▶ [What to do]: The lines from the top of the records below through the one containing "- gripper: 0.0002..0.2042" are to be transcribed exactly, and nothing else is to be added.

▶ [Data records]:
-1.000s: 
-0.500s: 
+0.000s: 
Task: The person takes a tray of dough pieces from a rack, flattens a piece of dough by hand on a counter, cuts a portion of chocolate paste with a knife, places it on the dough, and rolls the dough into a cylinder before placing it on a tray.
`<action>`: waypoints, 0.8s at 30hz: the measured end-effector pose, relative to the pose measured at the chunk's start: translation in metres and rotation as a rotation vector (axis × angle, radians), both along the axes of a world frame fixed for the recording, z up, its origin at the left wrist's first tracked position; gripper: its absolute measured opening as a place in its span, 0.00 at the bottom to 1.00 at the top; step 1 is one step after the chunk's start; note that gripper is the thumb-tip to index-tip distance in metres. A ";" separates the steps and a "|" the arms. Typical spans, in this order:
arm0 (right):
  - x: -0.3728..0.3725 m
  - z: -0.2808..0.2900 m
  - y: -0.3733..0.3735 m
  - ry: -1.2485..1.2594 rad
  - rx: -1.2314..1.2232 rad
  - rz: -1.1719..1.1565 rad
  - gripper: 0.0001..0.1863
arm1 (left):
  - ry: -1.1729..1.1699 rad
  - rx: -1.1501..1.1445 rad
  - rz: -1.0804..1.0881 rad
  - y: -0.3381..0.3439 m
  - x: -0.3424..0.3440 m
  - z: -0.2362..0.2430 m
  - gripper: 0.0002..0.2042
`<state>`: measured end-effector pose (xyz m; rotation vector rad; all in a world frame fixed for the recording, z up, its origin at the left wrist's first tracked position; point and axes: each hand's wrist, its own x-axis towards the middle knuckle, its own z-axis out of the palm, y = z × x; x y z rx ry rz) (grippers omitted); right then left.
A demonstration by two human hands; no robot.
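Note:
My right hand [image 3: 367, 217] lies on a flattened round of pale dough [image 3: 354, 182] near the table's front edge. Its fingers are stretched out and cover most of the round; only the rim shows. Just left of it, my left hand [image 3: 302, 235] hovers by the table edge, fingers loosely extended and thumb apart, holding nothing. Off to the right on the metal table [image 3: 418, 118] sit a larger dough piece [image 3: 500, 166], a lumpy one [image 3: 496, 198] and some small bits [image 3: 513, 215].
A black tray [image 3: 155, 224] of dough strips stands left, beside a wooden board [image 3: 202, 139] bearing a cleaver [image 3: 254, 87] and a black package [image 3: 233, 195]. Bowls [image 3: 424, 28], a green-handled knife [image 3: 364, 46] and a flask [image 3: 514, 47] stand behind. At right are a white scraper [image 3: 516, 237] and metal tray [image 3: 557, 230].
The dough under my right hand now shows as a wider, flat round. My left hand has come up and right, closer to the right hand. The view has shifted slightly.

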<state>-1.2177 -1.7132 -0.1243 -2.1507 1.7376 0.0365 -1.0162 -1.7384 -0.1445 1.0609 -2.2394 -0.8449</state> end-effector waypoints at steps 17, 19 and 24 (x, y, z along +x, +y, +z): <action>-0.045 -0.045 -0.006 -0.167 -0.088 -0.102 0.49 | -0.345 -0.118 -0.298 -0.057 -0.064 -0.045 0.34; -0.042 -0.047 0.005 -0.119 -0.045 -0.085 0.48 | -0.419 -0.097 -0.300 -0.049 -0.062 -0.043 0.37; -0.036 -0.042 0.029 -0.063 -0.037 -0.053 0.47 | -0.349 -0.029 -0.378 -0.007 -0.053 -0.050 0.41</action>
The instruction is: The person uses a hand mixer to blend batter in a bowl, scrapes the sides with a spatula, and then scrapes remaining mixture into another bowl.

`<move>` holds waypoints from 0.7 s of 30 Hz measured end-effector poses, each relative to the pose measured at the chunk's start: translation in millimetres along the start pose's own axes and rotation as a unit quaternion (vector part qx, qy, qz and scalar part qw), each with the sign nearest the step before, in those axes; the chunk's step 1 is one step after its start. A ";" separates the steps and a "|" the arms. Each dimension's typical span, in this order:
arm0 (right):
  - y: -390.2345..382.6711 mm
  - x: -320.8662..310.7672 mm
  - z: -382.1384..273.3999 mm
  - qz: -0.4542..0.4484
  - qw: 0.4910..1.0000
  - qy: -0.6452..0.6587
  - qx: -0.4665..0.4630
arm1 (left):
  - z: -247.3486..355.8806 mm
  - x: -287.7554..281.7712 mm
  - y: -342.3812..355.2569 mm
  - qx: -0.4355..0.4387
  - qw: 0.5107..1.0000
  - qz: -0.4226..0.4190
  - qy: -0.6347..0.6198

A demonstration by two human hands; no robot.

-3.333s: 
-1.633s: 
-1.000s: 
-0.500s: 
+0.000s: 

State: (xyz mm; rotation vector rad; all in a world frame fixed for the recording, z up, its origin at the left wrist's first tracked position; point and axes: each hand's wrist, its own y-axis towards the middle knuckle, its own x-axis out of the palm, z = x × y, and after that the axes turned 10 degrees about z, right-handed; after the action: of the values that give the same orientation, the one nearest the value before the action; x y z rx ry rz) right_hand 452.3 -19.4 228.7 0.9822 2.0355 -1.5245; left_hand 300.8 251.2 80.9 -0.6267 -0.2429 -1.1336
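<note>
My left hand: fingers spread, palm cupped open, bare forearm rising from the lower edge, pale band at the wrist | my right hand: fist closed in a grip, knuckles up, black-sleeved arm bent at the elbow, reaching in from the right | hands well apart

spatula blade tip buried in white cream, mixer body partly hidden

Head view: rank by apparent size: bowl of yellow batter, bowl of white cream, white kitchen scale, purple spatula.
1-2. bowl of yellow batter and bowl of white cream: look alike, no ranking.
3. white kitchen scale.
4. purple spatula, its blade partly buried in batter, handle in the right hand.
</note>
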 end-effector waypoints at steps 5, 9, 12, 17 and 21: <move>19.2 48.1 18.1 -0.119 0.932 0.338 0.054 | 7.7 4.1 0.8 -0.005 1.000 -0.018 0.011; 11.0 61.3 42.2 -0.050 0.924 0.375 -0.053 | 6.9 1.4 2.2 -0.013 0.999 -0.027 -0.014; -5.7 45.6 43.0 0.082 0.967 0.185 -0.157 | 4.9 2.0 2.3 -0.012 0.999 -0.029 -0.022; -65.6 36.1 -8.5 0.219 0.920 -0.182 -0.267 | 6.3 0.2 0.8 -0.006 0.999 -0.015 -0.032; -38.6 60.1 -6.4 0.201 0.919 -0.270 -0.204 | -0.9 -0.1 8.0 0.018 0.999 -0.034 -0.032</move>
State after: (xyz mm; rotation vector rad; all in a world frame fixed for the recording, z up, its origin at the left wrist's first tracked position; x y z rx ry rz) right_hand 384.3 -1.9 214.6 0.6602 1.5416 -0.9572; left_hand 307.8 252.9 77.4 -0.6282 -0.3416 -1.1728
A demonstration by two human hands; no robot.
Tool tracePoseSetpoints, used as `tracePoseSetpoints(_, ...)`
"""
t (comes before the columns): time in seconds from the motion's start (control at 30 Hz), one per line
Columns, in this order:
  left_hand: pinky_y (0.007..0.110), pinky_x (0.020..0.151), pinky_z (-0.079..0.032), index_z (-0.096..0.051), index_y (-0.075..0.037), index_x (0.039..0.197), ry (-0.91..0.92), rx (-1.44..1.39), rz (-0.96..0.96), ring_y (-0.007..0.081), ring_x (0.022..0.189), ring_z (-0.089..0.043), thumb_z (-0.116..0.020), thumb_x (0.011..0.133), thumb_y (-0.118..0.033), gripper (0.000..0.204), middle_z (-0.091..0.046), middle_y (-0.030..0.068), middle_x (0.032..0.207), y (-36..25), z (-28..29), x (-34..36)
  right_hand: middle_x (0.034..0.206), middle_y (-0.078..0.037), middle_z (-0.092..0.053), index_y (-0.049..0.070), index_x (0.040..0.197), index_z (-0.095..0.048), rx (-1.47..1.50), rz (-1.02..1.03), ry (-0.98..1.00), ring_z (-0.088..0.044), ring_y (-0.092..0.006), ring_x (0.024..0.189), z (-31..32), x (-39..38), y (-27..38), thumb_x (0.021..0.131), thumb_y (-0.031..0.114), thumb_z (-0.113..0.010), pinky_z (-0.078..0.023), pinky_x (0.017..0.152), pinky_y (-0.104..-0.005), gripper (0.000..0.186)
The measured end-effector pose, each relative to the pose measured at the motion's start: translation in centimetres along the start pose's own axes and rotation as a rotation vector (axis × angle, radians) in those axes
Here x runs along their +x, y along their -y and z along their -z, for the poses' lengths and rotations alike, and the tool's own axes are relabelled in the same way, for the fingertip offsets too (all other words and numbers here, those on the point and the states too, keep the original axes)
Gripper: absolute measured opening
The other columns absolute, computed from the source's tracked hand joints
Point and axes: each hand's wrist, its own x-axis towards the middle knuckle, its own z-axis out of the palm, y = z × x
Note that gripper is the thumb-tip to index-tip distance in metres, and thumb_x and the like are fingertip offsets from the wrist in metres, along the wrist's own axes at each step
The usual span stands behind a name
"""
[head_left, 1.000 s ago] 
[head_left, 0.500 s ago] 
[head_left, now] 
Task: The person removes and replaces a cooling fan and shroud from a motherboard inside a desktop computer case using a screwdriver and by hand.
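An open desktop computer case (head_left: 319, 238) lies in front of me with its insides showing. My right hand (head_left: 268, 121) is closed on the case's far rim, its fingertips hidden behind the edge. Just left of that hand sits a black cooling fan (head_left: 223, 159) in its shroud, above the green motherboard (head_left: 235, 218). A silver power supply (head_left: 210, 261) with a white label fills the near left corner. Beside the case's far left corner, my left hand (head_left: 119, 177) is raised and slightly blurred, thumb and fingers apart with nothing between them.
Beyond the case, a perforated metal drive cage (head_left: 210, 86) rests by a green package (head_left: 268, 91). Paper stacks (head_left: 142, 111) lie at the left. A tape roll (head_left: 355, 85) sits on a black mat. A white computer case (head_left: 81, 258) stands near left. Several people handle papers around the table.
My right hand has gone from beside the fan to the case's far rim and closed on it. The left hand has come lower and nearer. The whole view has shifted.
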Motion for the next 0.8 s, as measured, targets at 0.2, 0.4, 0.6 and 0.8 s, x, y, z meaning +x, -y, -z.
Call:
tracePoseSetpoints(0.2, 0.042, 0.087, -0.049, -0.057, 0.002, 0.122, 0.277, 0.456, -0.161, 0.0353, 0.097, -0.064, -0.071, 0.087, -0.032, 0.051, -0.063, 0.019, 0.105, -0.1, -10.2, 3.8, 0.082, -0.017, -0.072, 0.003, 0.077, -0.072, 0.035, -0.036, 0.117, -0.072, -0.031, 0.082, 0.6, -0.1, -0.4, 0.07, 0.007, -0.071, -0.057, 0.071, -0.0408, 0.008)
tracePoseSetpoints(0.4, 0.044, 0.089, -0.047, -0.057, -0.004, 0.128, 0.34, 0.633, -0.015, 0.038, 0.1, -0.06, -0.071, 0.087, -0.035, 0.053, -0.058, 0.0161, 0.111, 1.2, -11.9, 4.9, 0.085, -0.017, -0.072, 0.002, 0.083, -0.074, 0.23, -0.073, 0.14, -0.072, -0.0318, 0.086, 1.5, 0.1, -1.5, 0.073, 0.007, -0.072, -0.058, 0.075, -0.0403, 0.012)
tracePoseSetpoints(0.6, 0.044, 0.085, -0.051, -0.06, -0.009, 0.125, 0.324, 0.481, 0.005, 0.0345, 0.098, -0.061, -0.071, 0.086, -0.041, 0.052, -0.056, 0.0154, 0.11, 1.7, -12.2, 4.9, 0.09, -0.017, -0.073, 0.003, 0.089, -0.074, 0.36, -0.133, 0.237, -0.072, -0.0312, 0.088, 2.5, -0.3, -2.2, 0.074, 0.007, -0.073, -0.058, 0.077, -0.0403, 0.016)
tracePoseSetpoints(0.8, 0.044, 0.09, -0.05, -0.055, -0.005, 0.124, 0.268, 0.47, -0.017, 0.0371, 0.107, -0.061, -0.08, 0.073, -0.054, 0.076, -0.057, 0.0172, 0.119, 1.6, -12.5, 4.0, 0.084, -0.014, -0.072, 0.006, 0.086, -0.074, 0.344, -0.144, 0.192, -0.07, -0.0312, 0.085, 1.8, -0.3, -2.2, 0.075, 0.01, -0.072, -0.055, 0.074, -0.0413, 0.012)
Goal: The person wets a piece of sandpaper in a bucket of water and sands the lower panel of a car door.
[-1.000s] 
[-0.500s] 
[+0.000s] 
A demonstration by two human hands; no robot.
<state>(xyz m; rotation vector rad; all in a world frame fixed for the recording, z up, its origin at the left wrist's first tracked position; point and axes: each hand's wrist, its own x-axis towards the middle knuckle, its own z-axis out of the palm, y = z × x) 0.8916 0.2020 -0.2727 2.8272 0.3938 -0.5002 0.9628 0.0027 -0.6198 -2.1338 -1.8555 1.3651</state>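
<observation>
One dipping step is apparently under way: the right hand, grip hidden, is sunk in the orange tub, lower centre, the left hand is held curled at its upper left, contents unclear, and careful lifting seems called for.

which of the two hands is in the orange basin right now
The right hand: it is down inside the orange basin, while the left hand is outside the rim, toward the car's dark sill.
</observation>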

▶ [Task response]:
-1.000s: 
-0.500s: 
+0.000s: 
Task: The person takes a tray of dough pieces from a rack, flattens a piece of dough by hand on a counter, cuts a portion of chocolate paste with a knife, places it on the dough, and rolls the dough into a cylinder before placing it on a tray.
`<action>`: waypoints, 0.8s at 30hz: the measured end-effector pose, relative to the pose measured at the chunk's start: translation in metres and rotation as a rotation vector (axis × angle, radians), both along the axes of a world frame fixed for the recording, z up, its origin at the left wrist's first tracked position; gripper: its absolute measured opening as a place in its span, 0.00 at the bottom to 1.00 at the top; step 1 is one step after the chunk's start; note that gripper is the thumb-tip to index-tip distance in metres. A ";" separates the steps and a "|" the arms. Typical spans, in this order:
arm0 (right):
  - x: -0.3728..0.3725 m
  - z: -0.2808..0.2900 m
  - y: -0.3733..0.3735 m
  - ry: -1.2485..1.2594 rad
  - rx: -1.2314..1.2232 rad
  - rz: -1.1719..1.1565 rad
  - gripper: 0.0001..0.1863
arm1 (left):
  - ry: -1.1729..1.1699 rad
  - rx: -1.1501..1.1445 rad
  - rz: -1.0804..1.0881 rad
  - y: -0.3381..0.3439 m
  - x: -0.3424..0.3440 m
  - z: -0.2362..0.2430 m
  - gripper: 0.0002..0.2042

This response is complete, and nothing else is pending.